TASK DIRECTIONS |
Take every line containing "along" out of the records.
═══
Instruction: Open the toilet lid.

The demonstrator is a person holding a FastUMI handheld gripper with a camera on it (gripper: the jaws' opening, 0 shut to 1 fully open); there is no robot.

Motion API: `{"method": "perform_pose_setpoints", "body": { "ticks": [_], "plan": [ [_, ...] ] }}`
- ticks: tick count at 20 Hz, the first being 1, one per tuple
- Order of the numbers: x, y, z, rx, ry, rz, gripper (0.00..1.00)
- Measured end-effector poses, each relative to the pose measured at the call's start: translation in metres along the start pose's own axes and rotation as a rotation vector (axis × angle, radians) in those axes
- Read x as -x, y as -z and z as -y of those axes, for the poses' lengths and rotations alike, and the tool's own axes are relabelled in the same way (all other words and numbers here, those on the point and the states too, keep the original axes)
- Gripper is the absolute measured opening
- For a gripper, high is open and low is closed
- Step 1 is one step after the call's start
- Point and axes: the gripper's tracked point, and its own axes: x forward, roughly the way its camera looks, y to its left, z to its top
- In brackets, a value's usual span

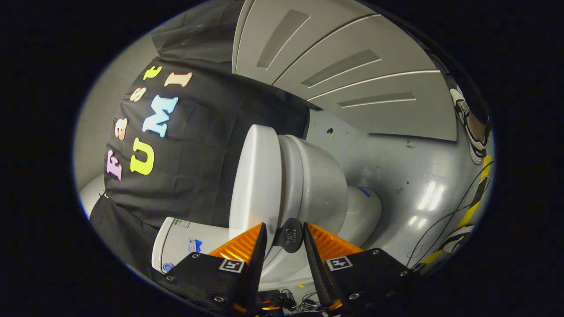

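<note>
The view is rolled sideways, so the white toilet lies across it. Its lid [255, 176] rests against the seat and bowl [317, 185], with only a thin seam between them. A small round black tab [288, 235] sticks out from the lid's front edge. My gripper [285, 233] has one finger on each side of that tab and is narrowed to its width, pressing on it. The white tank [185, 246] with small stickers sits beyond the lid's hinge end, beside one finger.
The glossy grey floor [418, 176] spreads out past the bowl. A person's shoe [471, 127] stands at its far side, with thin cables [462, 211] and yellow-black tape nearby. A grey panelled wall [352, 66] and the black cloth wall [198, 154] close in the toilet.
</note>
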Motion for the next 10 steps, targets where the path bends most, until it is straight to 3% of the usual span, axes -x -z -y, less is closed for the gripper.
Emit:
{"method": "perform_pose_setpoints", "body": {
  "ticks": [4,7,10],
  "plan": [
    [-0.0009,0.0036,0.0039,0.002,0.008,-0.008,0.37],
    [0.0010,0.0020,0.0043,-0.001,0.006,-0.006,0.16],
    [0.0024,0.0015,0.0029,-0.012,-0.007,-0.004,0.09]
  ]
}}
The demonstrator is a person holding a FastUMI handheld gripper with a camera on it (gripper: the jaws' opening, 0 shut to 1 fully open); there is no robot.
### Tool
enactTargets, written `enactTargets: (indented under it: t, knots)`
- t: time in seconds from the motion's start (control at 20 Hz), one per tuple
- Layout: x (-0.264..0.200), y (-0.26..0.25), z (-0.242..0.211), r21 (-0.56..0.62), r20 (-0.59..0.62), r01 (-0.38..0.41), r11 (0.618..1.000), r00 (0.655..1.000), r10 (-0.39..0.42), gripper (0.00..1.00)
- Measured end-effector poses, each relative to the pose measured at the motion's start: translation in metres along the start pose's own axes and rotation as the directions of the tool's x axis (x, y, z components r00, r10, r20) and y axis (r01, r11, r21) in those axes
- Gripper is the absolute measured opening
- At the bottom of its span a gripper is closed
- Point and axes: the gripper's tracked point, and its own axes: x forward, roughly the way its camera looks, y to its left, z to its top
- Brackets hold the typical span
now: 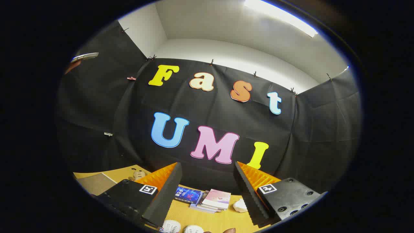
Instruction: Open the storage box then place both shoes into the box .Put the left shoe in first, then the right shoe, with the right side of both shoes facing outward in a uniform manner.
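My gripper [207,194] stands open above a yellow table [213,220], its two dark fingers with orange backs spread wide and nothing between them. Low down between the fingers, the white toes of two shoes [181,227] peek up from the near edge of the table. The rest of each shoe is hidden. I am tilted upward, so most of what lies ahead is the booth's black cloth wall. I see no storage box here.
Beyond the fingers lies a small stack of books or booklets [207,199], and a white crumpled object [240,205] sits beside the right finger. A grey mat [95,183] and a small plush figure [138,174] lie left of the left finger. A fingertip [229,230] shows beside the shoes.
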Motion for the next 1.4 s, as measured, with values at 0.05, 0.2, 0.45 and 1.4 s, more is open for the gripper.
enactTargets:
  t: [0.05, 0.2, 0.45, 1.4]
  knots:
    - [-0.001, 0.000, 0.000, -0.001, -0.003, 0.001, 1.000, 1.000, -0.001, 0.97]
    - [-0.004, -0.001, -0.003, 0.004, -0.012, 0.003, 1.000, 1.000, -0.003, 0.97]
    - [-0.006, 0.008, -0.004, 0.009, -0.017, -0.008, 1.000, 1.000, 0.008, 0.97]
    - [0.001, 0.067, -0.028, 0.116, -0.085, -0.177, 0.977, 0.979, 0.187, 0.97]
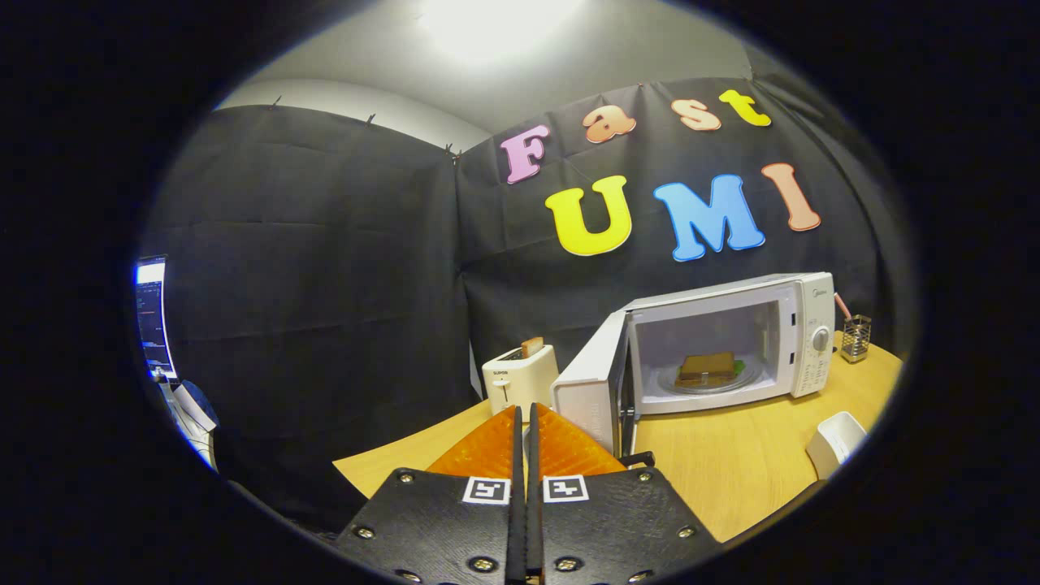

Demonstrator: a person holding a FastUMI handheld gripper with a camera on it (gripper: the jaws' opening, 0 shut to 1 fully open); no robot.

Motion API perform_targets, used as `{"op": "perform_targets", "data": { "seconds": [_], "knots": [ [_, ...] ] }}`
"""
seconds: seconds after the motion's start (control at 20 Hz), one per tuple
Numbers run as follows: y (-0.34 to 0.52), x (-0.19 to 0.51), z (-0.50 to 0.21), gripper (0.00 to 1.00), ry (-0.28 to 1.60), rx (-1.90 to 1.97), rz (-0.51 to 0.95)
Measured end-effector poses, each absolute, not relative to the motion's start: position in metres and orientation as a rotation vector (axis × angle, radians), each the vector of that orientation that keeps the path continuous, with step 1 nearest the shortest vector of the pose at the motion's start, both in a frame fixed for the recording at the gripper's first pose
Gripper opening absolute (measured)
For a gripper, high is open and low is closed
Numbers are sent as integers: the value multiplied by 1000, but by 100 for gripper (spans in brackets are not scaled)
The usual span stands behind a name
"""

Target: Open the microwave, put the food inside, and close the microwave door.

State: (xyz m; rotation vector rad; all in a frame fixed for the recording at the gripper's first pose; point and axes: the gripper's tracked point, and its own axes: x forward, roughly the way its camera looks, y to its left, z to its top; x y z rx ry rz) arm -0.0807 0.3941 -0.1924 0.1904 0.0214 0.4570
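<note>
— Black cloth walls the booth behind your wooden desk (731, 463). Where's the food?

— Your sandwich (705, 368) lies on the turntable inside the microwave (731, 341), far right; its door (591, 382) hangs open to the left, beside a toaster (518, 378).

— And your claw (525, 422)?

— Fingers pressed together, holding nothing, near the door's edge.
</note>
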Motion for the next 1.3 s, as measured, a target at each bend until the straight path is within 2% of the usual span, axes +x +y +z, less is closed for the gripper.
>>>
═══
EXPECTED ANSWER |
- Measured end-effector poses, each relative to the pose measured at the call's start: translation in metres along the start pose's own axes and rotation as a rotation vector (axis × angle, radians) in those axes
- Measured end-effector poses, each relative to the pose measured at the motion's start: translation in metres along the start pose's own axes and rotation as the directions of the tool's x axis (x, y, z components r00, r10, r20) and y axis (r01, r11, r21) in those axes

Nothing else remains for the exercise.